## Your objective
Transcribe every line of the material below without change, apart from dropping the pictures.

## Provided data
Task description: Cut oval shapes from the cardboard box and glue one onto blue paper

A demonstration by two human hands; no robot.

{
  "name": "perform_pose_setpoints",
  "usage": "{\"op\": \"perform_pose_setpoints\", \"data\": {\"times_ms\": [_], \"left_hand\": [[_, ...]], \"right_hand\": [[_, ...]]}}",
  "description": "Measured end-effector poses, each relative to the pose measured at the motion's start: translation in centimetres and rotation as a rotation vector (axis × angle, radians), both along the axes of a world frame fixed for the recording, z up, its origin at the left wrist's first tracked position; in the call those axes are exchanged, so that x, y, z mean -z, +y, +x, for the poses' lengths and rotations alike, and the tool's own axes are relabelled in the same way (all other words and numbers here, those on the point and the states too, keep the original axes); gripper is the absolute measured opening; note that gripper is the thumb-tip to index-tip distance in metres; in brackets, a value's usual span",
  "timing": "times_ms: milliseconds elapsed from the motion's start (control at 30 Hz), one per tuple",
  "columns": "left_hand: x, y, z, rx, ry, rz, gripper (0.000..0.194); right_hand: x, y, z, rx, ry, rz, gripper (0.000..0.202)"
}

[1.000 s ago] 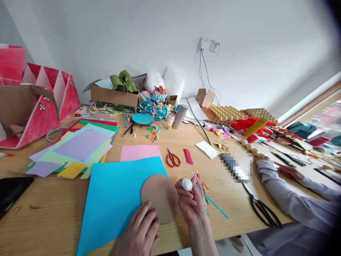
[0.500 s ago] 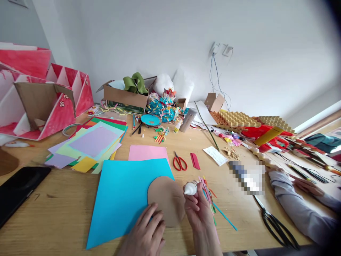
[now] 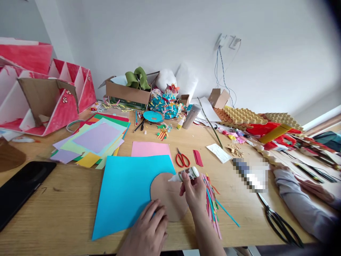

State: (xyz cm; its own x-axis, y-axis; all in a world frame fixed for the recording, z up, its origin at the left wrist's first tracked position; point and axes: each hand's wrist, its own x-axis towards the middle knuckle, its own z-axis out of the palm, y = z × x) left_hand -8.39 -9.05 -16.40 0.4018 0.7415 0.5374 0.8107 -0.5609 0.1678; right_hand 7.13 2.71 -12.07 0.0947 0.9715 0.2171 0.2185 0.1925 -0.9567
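My right hand (image 3: 193,192) is closed around a white glue bottle (image 3: 188,174), which tilts so its nozzle points left over a round brown cardboard disc (image 3: 170,199). The disc lies partly on a bright blue paper sheet (image 3: 128,188). My left hand (image 3: 151,224) rests flat with fingers spread, its fingertips on the disc's lower left edge and the blue sheet. Whether the nozzle touches the cardboard I cannot tell. Beyond the hands lie red-handled scissors (image 3: 182,159) and a folded red paper strip (image 3: 198,158). Thin coloured paper strips (image 3: 211,202) lie right of my right wrist.
A black phone (image 3: 23,188) and stacked coloured papers (image 3: 93,138) lie left. Large black-handled scissors (image 3: 279,220), blades blurred out, lie right, near another person's sleeve (image 3: 298,202). A steel flask (image 3: 192,116), a cardboard box (image 3: 128,94) and egg trays (image 3: 239,117) stand behind.
My right hand has turned the glue bottle from pointing toward me to lying sideways, nozzle over the disc. My left hand stays on the disc. The view has shifted slightly.
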Motion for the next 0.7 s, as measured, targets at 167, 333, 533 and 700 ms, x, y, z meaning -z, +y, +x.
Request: {"op": "perform_pose_setpoints", "data": {"times_ms": [167,333,533,700], "left_hand": [[0.03,0.03,0.04,0.004,-0.017,-0.016,0.021],[-0.17,0.05,-0.02,0.014,-0.006,-0.014,0.022],[-0.62,-0.03,-0.07,0.015,-0.008,-0.017,0.022],[-0.72,0.01,-0.21,0.016,-0.007,-0.016,0.021]], "right_hand": [[0.07,0.34,-0.18,-0.021,-0.064,-0.030,0.037],[-0.01,0.57,-0.59,-0.036,-0.066,-0.053,0.037],[0.08,0.72,-0.90,-0.062,-0.115,-0.025,0.034],[0.14,0.88,-0.92,-0.067,-0.148,-0.009,0.033]]}}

## Reply
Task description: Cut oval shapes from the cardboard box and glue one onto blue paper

A demonstration by two human hands; no robot.

{
  "name": "perform_pose_setpoints",
  "usage": "{\"op\": \"perform_pose_setpoints\", \"data\": {\"times_ms\": [_], \"left_hand\": [[_, ...]], \"right_hand\": [[_, ...]]}}",
  "description": "Measured end-effector poses, each relative to the pose measured at the motion's start: translation in centimetres and rotation as a rotation vector (axis × angle, radians), both along the axes of a world frame fixed for the recording, z up, its origin at the left wrist's first tracked position; in the call those axes are exchanged, so that x, y, z mean -z, +y, +x, for the poses' lengths and rotations alike, and the tool's own axes are relabelled in the same way (all other words and numbers here, those on the point and the states too, keep the original axes); gripper is the absolute measured opening; note that gripper is the thumb-tip to index-tip distance in metres; in brackets, a value's usual span",
  "timing": "times_ms: milliseconds elapsed from the motion's start (control at 30 Hz), one per tuple",
  "columns": "left_hand: x, y, z, rx, ry, rz, gripper (0.000..0.194); right_hand: x, y, z, rx, ry, rz, gripper (0.000..0.202)"
}

[1.000 s ago] 
[0.500 s ago] 
[now] 

State: (xyz cm; its own x-axis, y-axis; all in a world frame fixed for the recording, z up, its origin at the left wrist's first tracked position; point and axes: each hand's wrist, its own x-axis towards the middle knuckle, its own z-axis out of the palm, y = z × x) left_hand -8.39 -9.05 -16.40 0.4018 0.7415 0.5374 0.8107 -0.5609 0.1678; right_hand 7.13 2.71 -12.07 0.0947 0.9715 0.2171 0.2185 0.1925 -0.9567
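My right hand (image 3: 193,192) is closed around a white glue bottle (image 3: 188,174), which tilts so its nozzle points left over a round brown cardboard disc (image 3: 170,199). The disc lies partly on a bright blue paper sheet (image 3: 128,188). My left hand (image 3: 151,224) rests flat with fingers spread, its fingertips on the disc's lower left edge and the blue sheet. Whether the nozzle touches the cardboard I cannot tell. Beyond the hands lie red-handled scissors (image 3: 182,159) and a folded red paper strip (image 3: 198,158). Thin coloured paper strips (image 3: 211,202) lie right of my right wrist.
A black phone (image 3: 23,188) and stacked coloured papers (image 3: 93,138) lie left. Large black-handled scissors (image 3: 279,220), blades blurred out, lie right, near another person's sleeve (image 3: 298,202). A steel flask (image 3: 192,116), a cardboard box (image 3: 128,94) and egg trays (image 3: 239,117) stand behind.
My right hand has turned the glue bottle from pointing toward me to lying sideways, nozzle over the disc. My left hand stays on the disc. The view has shifted slightly.
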Motion for the next 0.7 s, as measured, targets at 167, 333, 533 and 700 ms, x, y, z meaning -z, +y, +x.
Request: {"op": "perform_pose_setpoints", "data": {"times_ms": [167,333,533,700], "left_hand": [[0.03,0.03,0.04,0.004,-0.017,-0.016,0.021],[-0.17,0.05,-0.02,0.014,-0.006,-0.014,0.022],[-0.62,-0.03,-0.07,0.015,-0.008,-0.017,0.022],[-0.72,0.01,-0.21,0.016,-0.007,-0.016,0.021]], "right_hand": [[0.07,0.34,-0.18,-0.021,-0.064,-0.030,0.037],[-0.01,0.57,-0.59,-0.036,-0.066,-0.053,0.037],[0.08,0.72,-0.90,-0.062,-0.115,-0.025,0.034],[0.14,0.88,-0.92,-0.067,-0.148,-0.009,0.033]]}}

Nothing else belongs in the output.